但白葵很珍惜能夠完全放松大腦休息的時間,所以他還是會去睡覺。

他仰躺在那張簡陋的床上,閉上眼睛放松身體,一個晃神已經進入了系統空間中。

先出現在白葵眼中的是一間破破爛爛的房屋。本是潔白的墻面隨著年月而發黃,窗戶的玻璃早就碎成一地的碎片,現在被膠帶勉強封住,幾件陳舊但被擦拭得一塵不染的家具證實著這地方還有人居住。

就像是抽卡游戲都會有的默認界面一樣,白葵懷疑這就是他的默認界面了,每一次登入看到的第一眼都是這個房間,更改的設置還不能保存。系統也足夠了解他,在這裏它得以獲得實體,作為一個小小的光球漂浮在白葵的頭頂,難以辨明性別的機械聲音也具有了實感,“還是換成披薩店嗎?”

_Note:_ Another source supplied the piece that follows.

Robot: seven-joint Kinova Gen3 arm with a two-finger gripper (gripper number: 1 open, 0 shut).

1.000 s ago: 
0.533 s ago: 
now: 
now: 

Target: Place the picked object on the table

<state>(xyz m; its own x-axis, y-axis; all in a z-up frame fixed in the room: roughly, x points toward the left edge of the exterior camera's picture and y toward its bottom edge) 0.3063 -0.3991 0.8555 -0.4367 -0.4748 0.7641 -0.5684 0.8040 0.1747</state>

“嗯。”白葵先是點頭,“等等,能換成斯塔克大廈嗎?”

他眼前一花,下一秒,自己已經坐在了托尼那張極度舒適的沙發上。

反正是虛擬空間沒有任何人在,白葵在沙發上滾了一圈滾到了地毯上,他靜靜地躺在地上凝望了一會天花板,這才望向系統的光球眼中暗含期待:“我想看那個公園,可以嗎,搭檔?”

系統:“……”有事喊搭檔,無事人工智障?

可是面對只是想看看風景的唯一甲方,系統還能說什麽呢,當然是把斯塔克大廈憑空砍去了幾十層,讓采光極好的這一層樓出現在了紐約公園正中。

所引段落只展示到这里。